§ **TASK PROMPT**
Whenever the word "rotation" appears in a line of the listing, copy that line.

§ **DATA FOR THE TASK**
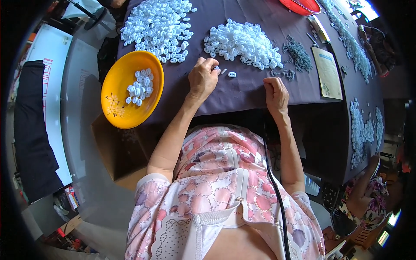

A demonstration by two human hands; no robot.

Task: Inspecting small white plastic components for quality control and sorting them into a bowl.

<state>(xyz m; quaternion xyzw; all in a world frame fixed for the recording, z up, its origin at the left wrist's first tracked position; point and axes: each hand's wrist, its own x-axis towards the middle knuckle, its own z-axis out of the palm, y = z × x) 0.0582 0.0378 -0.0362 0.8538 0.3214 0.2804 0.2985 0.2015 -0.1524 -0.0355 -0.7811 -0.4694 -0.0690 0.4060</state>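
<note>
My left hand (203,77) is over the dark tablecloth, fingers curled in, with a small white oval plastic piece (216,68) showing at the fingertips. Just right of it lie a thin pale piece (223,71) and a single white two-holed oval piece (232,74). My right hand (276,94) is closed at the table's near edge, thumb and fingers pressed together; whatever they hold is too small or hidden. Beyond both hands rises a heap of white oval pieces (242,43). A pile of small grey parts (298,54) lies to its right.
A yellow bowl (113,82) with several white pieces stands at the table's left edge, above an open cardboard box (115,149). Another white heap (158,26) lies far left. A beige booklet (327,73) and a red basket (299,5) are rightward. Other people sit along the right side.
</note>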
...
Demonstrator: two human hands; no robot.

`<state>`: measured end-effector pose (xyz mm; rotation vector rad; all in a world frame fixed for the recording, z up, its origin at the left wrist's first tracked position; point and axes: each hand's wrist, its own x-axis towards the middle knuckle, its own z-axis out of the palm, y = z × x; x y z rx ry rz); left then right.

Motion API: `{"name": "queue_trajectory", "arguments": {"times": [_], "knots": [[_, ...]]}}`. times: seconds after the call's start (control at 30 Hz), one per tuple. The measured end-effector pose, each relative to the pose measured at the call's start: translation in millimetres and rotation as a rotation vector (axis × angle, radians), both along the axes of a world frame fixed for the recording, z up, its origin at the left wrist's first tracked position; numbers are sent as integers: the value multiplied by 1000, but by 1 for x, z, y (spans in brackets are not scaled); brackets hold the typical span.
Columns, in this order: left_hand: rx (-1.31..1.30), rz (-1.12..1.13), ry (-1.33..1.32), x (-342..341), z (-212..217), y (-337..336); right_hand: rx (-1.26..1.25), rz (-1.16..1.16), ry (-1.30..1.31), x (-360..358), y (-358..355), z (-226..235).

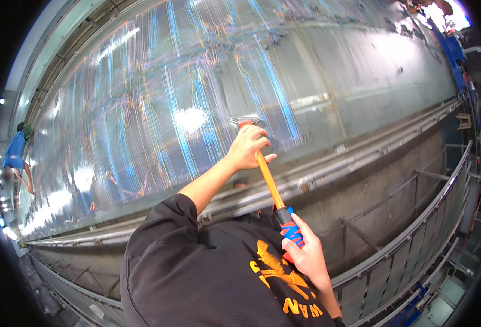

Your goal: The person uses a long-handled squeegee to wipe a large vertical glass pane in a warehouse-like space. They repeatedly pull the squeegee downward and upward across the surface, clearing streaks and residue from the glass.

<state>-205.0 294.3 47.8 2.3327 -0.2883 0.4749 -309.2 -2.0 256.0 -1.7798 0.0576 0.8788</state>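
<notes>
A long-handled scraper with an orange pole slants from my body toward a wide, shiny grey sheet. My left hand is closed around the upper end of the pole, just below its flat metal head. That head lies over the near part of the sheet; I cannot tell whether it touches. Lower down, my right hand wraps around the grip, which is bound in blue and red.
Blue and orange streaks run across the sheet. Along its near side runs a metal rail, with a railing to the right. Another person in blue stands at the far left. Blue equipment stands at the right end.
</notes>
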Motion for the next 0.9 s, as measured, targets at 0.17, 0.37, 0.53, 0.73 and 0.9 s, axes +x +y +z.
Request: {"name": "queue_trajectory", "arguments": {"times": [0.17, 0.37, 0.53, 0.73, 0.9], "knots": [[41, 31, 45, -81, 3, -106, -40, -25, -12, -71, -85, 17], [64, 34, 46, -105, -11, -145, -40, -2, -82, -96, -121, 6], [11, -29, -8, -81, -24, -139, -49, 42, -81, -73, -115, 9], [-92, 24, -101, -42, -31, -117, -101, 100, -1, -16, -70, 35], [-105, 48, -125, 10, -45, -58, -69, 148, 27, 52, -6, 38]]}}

§ **ANSWER FOR THIS EXERCISE**
`<state>`: measured end-effector pose (xyz mm; rotation vector rad; all in a world frame fixed for the recording, z up, its origin at the left wrist's first tracked position; point and axes: each hand's wrist, its own x-axis towards the middle knuckle, its own z-axis out of the palm, y = z × x; x y z rx ry rz); left then right.
Motion API: `{"name": "queue_trajectory", "arguments": {"times": [_], "knots": [[_, ...]]}}`. times: seconds after the call's start (control at 30 Hz), one per tuple. The measured end-effector pose, each relative to the pose measured at the call's start: translation in millimetres and rotation as a rotation vector (axis × angle, radians), both along the axes of a world frame fixed for the recording, z up, its origin at the left wrist's first tracked position; numbers are sent as integers: the value multiplied by 1000, but by 1 for x, z, y (spans in brackets are not scaled); brackets hold the typical span.

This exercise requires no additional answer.